[rspec-users] Spec'ing via features

Peter Jaros peter.a.jaros at gmail.com
Mon Nov 24 22:33:58 EST 2008

On Mon, Nov 24, 2008 at 9:41 PM, Pau Cor <lists at ruby-forum.com> wrote:

> I really understand what you are getting at. However, as I less
> experienced developer (my degree is actually in business) I have found
> that having more unit tests (for models and controllers) helps ensure
> that I write better code. I can't think of a single case in which the
> code I write where every public method is tested is not better than the
> code I write where I don't do that.
> Am I unique in this? Or is strict TDD for every public method a good
> practice for someone who is still learning how to design code well?
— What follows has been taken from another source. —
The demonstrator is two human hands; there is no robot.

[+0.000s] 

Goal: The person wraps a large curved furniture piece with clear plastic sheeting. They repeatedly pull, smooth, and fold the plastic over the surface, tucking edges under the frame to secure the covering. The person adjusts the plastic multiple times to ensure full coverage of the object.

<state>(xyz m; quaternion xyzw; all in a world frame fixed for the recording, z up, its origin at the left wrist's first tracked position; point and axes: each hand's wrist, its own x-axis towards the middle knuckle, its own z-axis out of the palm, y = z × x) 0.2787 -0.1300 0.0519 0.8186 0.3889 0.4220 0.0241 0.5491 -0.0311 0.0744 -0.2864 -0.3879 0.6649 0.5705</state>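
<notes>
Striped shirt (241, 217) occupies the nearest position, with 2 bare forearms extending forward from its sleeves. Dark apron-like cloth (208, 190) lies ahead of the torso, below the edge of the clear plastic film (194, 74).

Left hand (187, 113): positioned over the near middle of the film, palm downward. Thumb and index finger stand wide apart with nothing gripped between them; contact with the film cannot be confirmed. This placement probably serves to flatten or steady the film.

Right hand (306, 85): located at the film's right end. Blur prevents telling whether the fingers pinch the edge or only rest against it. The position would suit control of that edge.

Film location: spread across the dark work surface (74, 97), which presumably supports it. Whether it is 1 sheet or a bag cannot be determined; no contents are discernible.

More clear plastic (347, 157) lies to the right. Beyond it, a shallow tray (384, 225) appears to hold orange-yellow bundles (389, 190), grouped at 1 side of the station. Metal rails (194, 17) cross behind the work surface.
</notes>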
I feel the same way.  Unit testing for me is as much about writing
better code as about avoiding errors.  As a rule, if i can write clear
specs, I'm writing clean code.

For instance, the Law of Demeter can seem silly at times--Why can't I
just call foo.bar.baz.bax?  But try spec'ing a method which calls
foo.bar.baz.bax and you'll see.  You have to tie yourself in knots of
mock objects to "decouple" from other object's implementations.  Now
you've tightly couples your spec to the implementation of the method,
as well as some other methods.  That coupling is actually a reflection
of a hidden coupling in your code.  The complexity of the tests
reveals a hidden complexity in that train wreck you put in your

It's easy to write bad code without noticing.  It's harder to write
bad specs.  So I write the specs, and I write them first.